The mutual effects of injected fluid and rock during imbibition in the process of low and high salinity carbonated water injection into carbonate oil reservoirs

Abstract

Abstract During water injection into oil reservoirs, interactions occur between injected water and the reservoir rock. The interactions are enhanced when dissolved carbon dioxide (CO2) is used in injectable fluid in enhanced oil recovery (EOR) process, especially in carbonate reservoirs. With the dissolution of CO2 in water, carbonic acid is formed. The formed acid reacts with the carbonate salts in the rock (calcium carbonate and magnesium carbonate) and dissolves them. The dissolution causes a change in the properties of the rock, including wettability, porosity and permeability.
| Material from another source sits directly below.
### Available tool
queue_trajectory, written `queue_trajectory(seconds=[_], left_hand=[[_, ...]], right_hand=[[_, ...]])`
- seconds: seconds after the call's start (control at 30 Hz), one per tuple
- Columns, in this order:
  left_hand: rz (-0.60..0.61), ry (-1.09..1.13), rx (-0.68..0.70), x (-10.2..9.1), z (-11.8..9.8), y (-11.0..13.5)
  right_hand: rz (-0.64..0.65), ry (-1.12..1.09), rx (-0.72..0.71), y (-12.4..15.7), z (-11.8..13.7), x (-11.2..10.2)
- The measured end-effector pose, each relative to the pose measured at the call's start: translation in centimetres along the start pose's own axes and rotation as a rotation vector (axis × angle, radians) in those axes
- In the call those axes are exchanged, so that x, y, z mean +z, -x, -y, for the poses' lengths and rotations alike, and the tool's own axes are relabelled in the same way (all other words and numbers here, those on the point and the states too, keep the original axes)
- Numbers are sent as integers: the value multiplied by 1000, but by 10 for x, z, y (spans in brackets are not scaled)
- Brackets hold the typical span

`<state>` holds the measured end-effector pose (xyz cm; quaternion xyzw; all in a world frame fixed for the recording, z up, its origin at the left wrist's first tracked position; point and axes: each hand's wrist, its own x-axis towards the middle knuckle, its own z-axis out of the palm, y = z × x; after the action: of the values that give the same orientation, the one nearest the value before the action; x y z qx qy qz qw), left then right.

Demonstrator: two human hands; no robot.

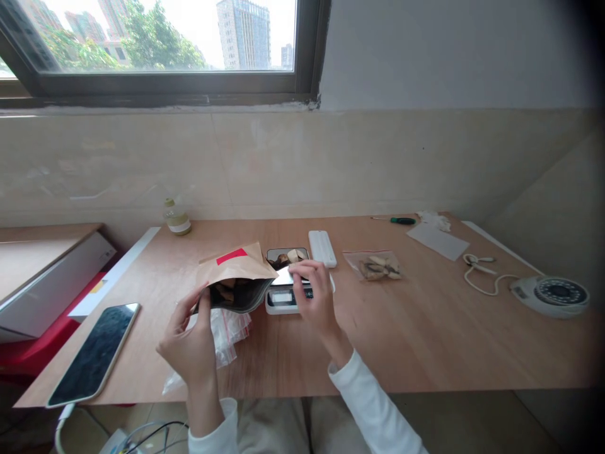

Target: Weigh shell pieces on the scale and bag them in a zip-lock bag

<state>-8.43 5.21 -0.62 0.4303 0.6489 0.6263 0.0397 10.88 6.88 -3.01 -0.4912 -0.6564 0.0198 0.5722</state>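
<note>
My left hand (191, 340) grips the lower edge of a brown paper pouch (236, 268) with a red label, held open on its side above the wooden table (425, 334); dark pieces show inside its mouth. My right hand (314, 296) reaches over a small digital scale (283, 299), fingers curled at a flat white piece on the scale's edge. Brown and pale pieces (289, 256) lie on the scale's tray behind the pouch. Under my left hand lies a heap of clear zip bags (227, 334).
A phone (94, 353) lies at the table's left front. A white remote-like bar (322, 248), a filled zip bag (377, 265), a screwdriver (401, 221), a paper sheet (437, 241), a cord and a round white camera (553, 294) lie to the right. A small bottle (176, 217) stands by the wall.
</note>
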Motion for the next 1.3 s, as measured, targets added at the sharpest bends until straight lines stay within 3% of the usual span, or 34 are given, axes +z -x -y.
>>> queue_trajectory(seconds=[0.03,0.1,0.2,0.33,0.57,0.7,0.93,1.1,1.3], left_hand=[[4,3,5,0,0,0],[14,6,19,0,1,1],[32,-1,37,-1,4,1],[64,-34,54,-7,5,0],[16,-20,92,-10,5,3],[-4,3,64,-7,4,5],[-42,-2,47,-6,5,4],[-62,-25,58,-4,9,2],[-58,-72,107,-3,-2,1]], right_hand=[[26,-86,-66,1,18,-2],[256,-187,-211,0,51,-2],[557,-48,-298,-5,83,9],[656,211,-164,-17,91,37],[847,234,-26,-42,87,72],[831,257,-15,-37,88,76],[637,122,29,-14,84,79],[575,64,142,-9,97,59],[410,-107,-12,1,97,28]])
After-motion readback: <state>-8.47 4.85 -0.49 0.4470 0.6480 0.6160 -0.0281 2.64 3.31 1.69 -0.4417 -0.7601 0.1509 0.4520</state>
In this study, variations of porosity, permeability, rock mass and wettability during carbonated water imbibition were measured based on direct measurements of porosity, permeability, rock weight and contact angle. In addition, changes in the concentration of calcium, magnesium and bicarbonate ions from the dissolution of carbonate rocks in injected water were measured by sampling and titration of water. The experiments were carried out at a constant temperature and the pressure parameter was considered to be variable in order to investigate its effect on the cases discussed. The effect of base fluid salinity was investigated in two salinities equal to the initial salinity and salinity from the dilution of seawater. The carbonated water imbibition in oil-saturated plugs yields 48, 56, 69 and 75%, at pressures of 500, 1000, 1500, and 2000 psi, respectively, and low salinity resulted from the dilution of seawater as the base fluid. In addition to the dependence of changes in rock parameters on the pressure and salinity of the base fluid, the results show that porosity variations, permeability and, most importantly, wettability of the rock are so much that they can be effective in activating the process of the imbibition and increasing its power in oil production.